%%
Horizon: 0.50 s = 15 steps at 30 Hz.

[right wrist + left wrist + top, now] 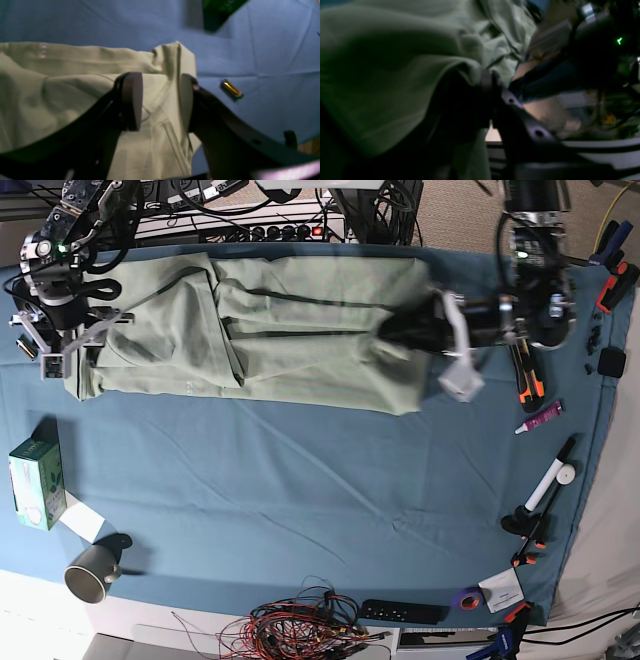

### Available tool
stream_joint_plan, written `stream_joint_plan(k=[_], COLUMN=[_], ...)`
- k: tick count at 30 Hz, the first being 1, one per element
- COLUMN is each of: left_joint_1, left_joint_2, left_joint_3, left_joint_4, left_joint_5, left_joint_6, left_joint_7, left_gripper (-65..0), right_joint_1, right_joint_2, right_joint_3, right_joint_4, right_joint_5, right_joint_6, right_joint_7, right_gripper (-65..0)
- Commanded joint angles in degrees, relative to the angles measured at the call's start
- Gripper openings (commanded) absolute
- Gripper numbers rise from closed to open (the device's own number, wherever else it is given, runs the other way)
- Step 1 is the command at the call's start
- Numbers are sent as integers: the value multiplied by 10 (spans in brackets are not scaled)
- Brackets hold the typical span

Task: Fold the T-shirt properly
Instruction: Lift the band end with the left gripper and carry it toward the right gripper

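The desk [300,510], draped in blue-teal cloth, carries the T-shirt [290,340] spread lengthwise along its far side, partly folded over itself. The left end effector [487,82] is clenched on a bunched edge of the T-shirt at one end. At the other end, the right end effector [161,100] is released, its pads [132,100] straddling a corner of the fabric.

Base view bright, even, sharp — both wrist views dim, blurred, close foreground out of focus.
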Motion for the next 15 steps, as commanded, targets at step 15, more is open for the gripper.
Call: stream_joint_plan(k=[15], left_joint_1=[-80], left_joint_2=[92], left_joint_3=[195], left_joint_4=[15], left_joint_5=[180], left_joint_6=[-3], left_joint_7=[-106], left_gripper=[-650], right_joint_1=[-16], right_joint_2=[7], right_joint_3=[6], right_joint_4=[9], right_joint_5=[6], right_joint_6=[-3], right_joint_7=[18], right_gripper=[-401])
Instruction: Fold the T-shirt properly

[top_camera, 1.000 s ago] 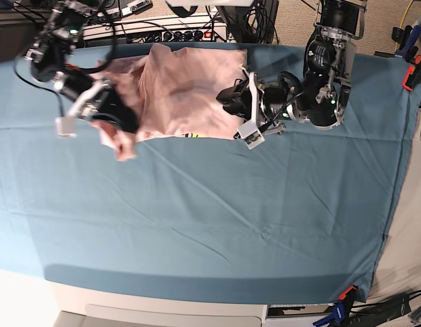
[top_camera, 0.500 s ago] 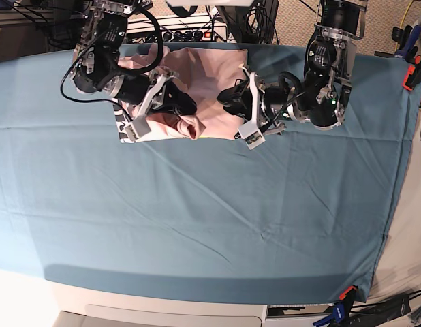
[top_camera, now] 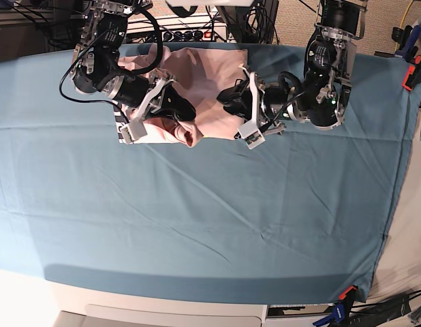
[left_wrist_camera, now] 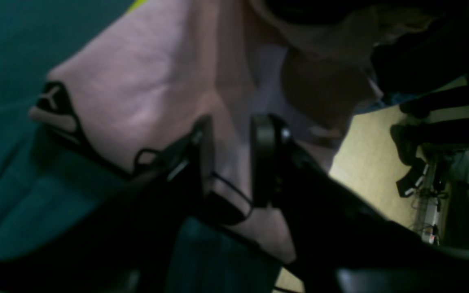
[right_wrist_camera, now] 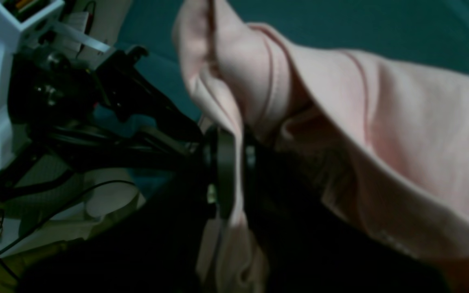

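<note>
The pale pink T-shirt (top_camera: 207, 75) lies bunched at the far middle of the teal table cloth (top_camera: 210, 218). A strip of its black lettering (top_camera: 119, 121) shows at its left edge. My right gripper (top_camera: 188, 119) is over the shirt's front left part, shut on a hanging fold of pink cloth (right_wrist_camera: 401, 134); in the right wrist view, the right gripper (right_wrist_camera: 237, 171) has its jaws almost together on it. My left gripper (top_camera: 225, 97) rests at the shirt's right edge. In the left wrist view, the left gripper (left_wrist_camera: 232, 158) has pink cloth (left_wrist_camera: 149, 93) between its fingers.
A power strip and cables (top_camera: 176, 33) lie behind the table's far edge. Tools (top_camera: 416, 65) hang off the right side. A clamp (top_camera: 343, 296) holds the cloth at the front right corner. The floor (left_wrist_camera: 364, 171) shows past the far edge.
My right gripper swung from left of the shirt rightwards over it, carrying the pink fold onto the shirt body, then barely moved. The left arm has stayed still.
</note>
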You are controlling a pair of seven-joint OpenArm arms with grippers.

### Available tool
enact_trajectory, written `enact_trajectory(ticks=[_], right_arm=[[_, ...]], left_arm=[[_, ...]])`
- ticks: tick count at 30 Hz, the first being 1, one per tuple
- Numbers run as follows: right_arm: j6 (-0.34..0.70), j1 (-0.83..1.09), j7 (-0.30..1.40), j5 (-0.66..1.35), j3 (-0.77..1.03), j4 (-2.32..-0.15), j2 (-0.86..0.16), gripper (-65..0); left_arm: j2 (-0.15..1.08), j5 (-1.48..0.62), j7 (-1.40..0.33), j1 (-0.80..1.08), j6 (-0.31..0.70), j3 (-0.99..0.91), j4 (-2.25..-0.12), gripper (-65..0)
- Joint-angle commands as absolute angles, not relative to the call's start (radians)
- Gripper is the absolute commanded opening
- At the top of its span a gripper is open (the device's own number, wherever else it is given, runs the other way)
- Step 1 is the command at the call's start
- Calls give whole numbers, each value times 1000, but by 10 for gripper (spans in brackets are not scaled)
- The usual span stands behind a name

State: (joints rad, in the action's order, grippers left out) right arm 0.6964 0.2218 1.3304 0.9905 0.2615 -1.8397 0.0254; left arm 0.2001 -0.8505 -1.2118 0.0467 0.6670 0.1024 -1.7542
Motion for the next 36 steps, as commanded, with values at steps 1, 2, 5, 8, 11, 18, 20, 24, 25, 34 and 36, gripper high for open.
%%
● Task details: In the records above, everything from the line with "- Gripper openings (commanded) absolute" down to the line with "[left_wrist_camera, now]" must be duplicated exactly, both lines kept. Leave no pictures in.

● Answer to the exercise:
- Gripper openings (commanded) absolute
- Gripper numbers rise from closed to open (the device's own number, wherever else it is given, runs the other way)
- Step 1 is the command at the call's start
- Numbers are sent as integers: the value multiplied by 10 (spans in brackets are not scaled)
- Brackets hold the typical span

Task: Fold the T-shirt properly
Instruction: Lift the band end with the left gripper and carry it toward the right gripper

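The desk [300,510], draped in blue-teal cloth, carries the T-shirt [290,340] spread lengthwise along its far side, partly folded over itself. The left end effector [487,82] is clenched on a bunched edge of the T-shirt at one end. At the other end, the right end effector [161,100] is released, its pads [132,100] straddling a corner of the fabric.

Base view bright, even, sharp — both wrist views dim, blurred, close foreground out of focus.
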Motion for the next 15 steps, as commanded, targets at step 15, more is open for the gripper.
Call: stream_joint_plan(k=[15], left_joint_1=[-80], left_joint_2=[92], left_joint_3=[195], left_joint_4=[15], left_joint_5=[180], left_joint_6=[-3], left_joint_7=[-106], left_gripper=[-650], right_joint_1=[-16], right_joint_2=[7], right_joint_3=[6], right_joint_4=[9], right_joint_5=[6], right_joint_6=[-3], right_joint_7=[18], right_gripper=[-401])
Instruction: Fold the T-shirt properly

[top_camera, 1.000 s ago] 
[top_camera, 0.500 s ago] 
[top_camera, now] 
[left_wrist_camera, now] 

Here the output is complete.